Now the JWT payload is:

{
  "iss": "spacely sprockets",
  "sub": "kamala",
  "aud": [
    "cogswell.cogs"
  ],
  "exp": 1767034206,
  "iat": 1767030606,
  "jti": "8ri9vfsg5f8mj"
}

This allows customization appropriate for your service, which might determine authorization based on the contents of the various JWT fields.

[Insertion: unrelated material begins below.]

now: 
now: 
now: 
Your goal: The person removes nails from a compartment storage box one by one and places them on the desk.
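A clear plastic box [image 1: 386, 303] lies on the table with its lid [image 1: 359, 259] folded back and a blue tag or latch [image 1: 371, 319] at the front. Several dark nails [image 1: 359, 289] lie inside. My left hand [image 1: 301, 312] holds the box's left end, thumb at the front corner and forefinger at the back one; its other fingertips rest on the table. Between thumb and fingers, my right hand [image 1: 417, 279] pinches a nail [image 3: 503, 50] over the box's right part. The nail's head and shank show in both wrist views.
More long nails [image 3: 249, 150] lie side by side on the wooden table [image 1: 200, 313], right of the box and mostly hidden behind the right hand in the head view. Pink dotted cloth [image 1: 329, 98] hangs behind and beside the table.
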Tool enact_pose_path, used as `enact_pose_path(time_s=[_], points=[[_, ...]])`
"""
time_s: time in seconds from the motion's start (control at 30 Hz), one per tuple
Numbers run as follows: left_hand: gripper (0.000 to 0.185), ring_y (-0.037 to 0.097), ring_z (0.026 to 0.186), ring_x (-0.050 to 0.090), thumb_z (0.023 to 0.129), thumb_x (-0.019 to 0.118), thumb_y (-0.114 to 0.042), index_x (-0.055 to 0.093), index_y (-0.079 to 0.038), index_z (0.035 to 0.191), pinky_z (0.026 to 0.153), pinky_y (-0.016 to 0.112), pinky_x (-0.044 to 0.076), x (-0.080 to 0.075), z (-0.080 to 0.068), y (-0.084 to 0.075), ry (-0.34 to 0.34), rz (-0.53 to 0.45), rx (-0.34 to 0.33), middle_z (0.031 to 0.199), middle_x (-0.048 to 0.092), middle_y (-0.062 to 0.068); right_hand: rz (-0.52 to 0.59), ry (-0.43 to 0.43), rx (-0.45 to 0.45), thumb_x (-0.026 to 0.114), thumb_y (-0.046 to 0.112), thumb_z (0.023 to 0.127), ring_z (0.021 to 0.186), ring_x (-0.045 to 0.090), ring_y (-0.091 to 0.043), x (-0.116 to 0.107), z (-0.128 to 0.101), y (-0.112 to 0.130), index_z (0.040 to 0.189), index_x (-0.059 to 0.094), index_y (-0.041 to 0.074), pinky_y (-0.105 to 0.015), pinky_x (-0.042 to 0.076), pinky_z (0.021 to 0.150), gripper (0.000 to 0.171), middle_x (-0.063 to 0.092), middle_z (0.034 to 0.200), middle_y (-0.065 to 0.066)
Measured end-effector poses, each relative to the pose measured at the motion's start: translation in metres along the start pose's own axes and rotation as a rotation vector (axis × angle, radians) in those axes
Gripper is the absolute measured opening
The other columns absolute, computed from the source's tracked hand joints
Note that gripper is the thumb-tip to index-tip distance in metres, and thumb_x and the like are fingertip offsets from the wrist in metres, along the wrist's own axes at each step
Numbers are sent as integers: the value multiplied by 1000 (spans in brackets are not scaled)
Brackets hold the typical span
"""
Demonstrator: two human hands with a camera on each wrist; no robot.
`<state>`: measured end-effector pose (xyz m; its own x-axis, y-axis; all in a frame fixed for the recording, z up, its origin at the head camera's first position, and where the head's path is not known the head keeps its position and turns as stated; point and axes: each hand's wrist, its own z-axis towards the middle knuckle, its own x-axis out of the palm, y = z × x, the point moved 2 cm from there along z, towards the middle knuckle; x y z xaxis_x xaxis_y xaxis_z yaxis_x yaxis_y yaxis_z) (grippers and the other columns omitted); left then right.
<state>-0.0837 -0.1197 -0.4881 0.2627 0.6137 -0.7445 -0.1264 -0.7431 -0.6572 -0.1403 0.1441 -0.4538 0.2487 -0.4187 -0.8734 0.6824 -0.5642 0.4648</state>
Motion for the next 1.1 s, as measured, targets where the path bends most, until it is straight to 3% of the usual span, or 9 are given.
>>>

A request that fails to authenticate the username and password, e.g.:

form='grant_type=password&username=kamala&password=nope'
curl -s --cacert ca.pem -d "$form" https://localhost:4433/authorization

Will return an appropriate response:

{
  "error": "invalid_request",
  "error_description": "incorrect password"
}

Resource

For simple JWT validation, POST a JWT returned from the authorization API as a Bearer token to /resource:

tok=$(curl -s --cacert ca.pem -d "$form" https://localhost:4433/authorization | jq -r .access_token)
curl -s --cacert ca.pem -H "Authorization: Bearer $tok" https://localhost:4433/resource -d 'HELLO WORLD
'

The response simply returns the request body:

HELLO WORLD

A request that fails to authenticate, say with an invalid Bearer token:

curl -s --cacert ca.pem -H "Authorization: Bearer NOT" https://localhost:4433/resource -d 'HELLO WORLD'

Returns an appropriate error response:

{
  "error": "invalid_token",
  "error_description": "token is malformed: token contains an invalid number of segments"
}

That’s It

dmjwk includes a fair number of configuration options, including external certificates, custom host naming (useful with Docker Compose), and multiple key generation. If you find it useful for your demos (but not for production — DON’T DO THAT) — let me know. And if not, that’s fine, too. This is a bit of my pursuit of a thick desire, made mainly for me, but it pleases me if others find it helpful too.